### EXERCISE OBJECTIVE
Everything in the listing should be copied exactly, save for the pictures.

### COLLECTED MATERIAL
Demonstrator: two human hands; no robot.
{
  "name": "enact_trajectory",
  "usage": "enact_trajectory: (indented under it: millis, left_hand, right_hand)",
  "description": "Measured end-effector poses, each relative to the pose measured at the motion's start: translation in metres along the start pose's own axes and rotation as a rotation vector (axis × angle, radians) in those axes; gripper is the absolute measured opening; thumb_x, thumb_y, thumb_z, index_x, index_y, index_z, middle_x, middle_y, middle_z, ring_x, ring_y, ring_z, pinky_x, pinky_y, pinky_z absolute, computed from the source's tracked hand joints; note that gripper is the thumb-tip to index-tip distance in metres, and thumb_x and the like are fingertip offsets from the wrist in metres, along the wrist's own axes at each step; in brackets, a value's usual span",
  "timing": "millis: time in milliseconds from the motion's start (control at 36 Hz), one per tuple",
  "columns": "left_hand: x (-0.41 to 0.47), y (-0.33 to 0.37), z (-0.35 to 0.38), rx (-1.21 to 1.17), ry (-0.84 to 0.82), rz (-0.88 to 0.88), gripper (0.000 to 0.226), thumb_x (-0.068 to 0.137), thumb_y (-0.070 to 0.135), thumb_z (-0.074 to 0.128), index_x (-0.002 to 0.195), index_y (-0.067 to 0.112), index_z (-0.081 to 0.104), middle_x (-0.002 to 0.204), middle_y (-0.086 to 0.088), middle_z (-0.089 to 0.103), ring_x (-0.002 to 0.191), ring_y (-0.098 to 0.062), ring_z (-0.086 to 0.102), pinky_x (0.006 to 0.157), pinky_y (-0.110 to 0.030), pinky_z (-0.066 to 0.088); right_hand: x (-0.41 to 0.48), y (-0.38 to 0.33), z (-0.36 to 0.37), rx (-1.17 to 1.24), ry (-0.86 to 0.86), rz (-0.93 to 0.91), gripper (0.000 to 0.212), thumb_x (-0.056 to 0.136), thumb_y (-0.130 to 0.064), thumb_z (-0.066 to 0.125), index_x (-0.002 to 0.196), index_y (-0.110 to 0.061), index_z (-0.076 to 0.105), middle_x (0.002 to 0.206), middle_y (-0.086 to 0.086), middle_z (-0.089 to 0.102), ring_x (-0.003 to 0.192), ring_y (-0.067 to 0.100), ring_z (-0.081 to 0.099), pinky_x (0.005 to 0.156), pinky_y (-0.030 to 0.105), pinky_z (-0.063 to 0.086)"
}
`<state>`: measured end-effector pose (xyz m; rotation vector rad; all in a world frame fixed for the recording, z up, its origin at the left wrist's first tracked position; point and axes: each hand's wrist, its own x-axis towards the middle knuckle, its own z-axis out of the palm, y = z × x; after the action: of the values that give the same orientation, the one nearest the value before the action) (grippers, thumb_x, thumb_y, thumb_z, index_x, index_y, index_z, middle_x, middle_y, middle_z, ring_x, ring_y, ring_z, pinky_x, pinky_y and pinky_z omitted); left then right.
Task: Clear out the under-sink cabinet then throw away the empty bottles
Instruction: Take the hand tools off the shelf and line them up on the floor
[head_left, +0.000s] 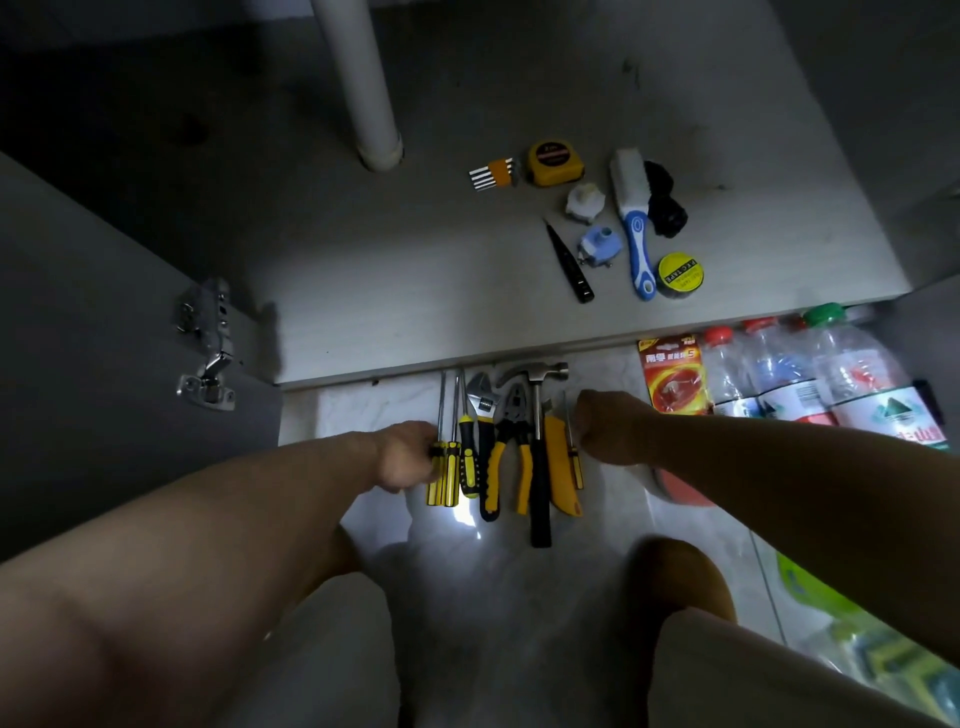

### REPLY
Demonstrator: two human hands; no robot.
{
  "name": "enact_trajectory",
  "usage": "enact_trajectory: (indented under it: millis, left_hand, right_hand)",
  "description": "Measured end-effector poses, each relative to the pose measured at the motion's start: translation in metres along the start pose's own axes and rotation as a rotation vector (axis × angle, radians) in those axes; gripper is the absolute measured opening; thumb_x, thumb_y, thumb_z, index_x, index_y, index_z, middle_x, middle_y, middle_z, ring_x, ring_y, ring_z, pinky_x, pinky_y, pinky_z absolute, computed from the source's tracked hand joints; note that gripper is the thumb-tip to index-tip distance in metres, and thumb_x and the like are fingertip offsets from the wrist in metres, along the wrist's own axes at each step; in brackets, a value's usual span",
  "timing": "millis: time in milliseconds from the motion's start (control at 36 Hz), one per tuple",
  "columns": "left_hand: x (-0.41 to 0.47), y (-0.33 to 0.37), z (-0.35 to 0.38), rx (-1.21 to 1.17), ry (-0.84 to 0.82), rz (-0.88 to 0.88), gripper (0.000 to 0.226), thumb_x (-0.068 to 0.137), thumb_y (-0.070 to 0.135), thumb_z (-0.074 to 0.128), index_x (-0.002 to 0.195), index_y (-0.067 to 0.112), index_z (-0.081 to 0.104), middle_x (-0.002 to 0.204), middle_y (-0.086 to 0.088), middle_z (-0.089 to 0.103), ring_x (-0.002 to 0.191), ring_y (-0.098 to 0.062), ring_z (-0.086 to 0.102), pinky_x (0.006 to 0.157), pinky_y (-0.110 to 0.030), pinky_z (-0.066 to 0.088); right_hand: x (-0.41 to 0.48), y (-0.38 to 0.33), z (-0.36 to 0.37), rx (-1.17 to 1.24), ry (-0.86 to 0.86), rz (-0.93 to 0.91), gripper (0.000 to 0.212), thumb_x (-0.056 to 0.136), thumb_y (-0.130 to 0.064), thumb_z (-0.066 to 0.125), index_x (-0.002 to 0.196), index_y (-0.110 to 0.061), index_z (-0.076 to 0.105), middle_x (0.002 to 0.206), middle_y (-0.086 to 0.086), middle_z (-0.089 to 0.102), ring_x (-0.003 to 0.192), ring_y (-0.067 to 0.100), ring_z (-0.081 to 0.099), pinky_x (0.005 to 0.156), pinky_y (-0.030 to 0.105), pinky_z (-0.063 to 0.086)"
}
`<state>`: measured end-effector pose (xyz m; rotation vector rad; all in a world frame fixed for the recording, z up, its origin at the left wrist's first tracked position; point and axes: each hand's wrist, its own x-axis towards the middle knuckle, its own z-axis out of the palm, y = z × x; after the action: of the values that give the same orientation, the one nearest the value before the action) (grippers, thumb_x, thumb_y, thumb_z, index_x, index_y, index_z, middle_x, middle_y, middle_z, ring_x, ring_y, ring_z, pinky_x, pinky_y and pinky_z omitted); left then right.
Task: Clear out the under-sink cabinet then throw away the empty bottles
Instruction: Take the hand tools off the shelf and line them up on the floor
[head_left, +0.000s] 

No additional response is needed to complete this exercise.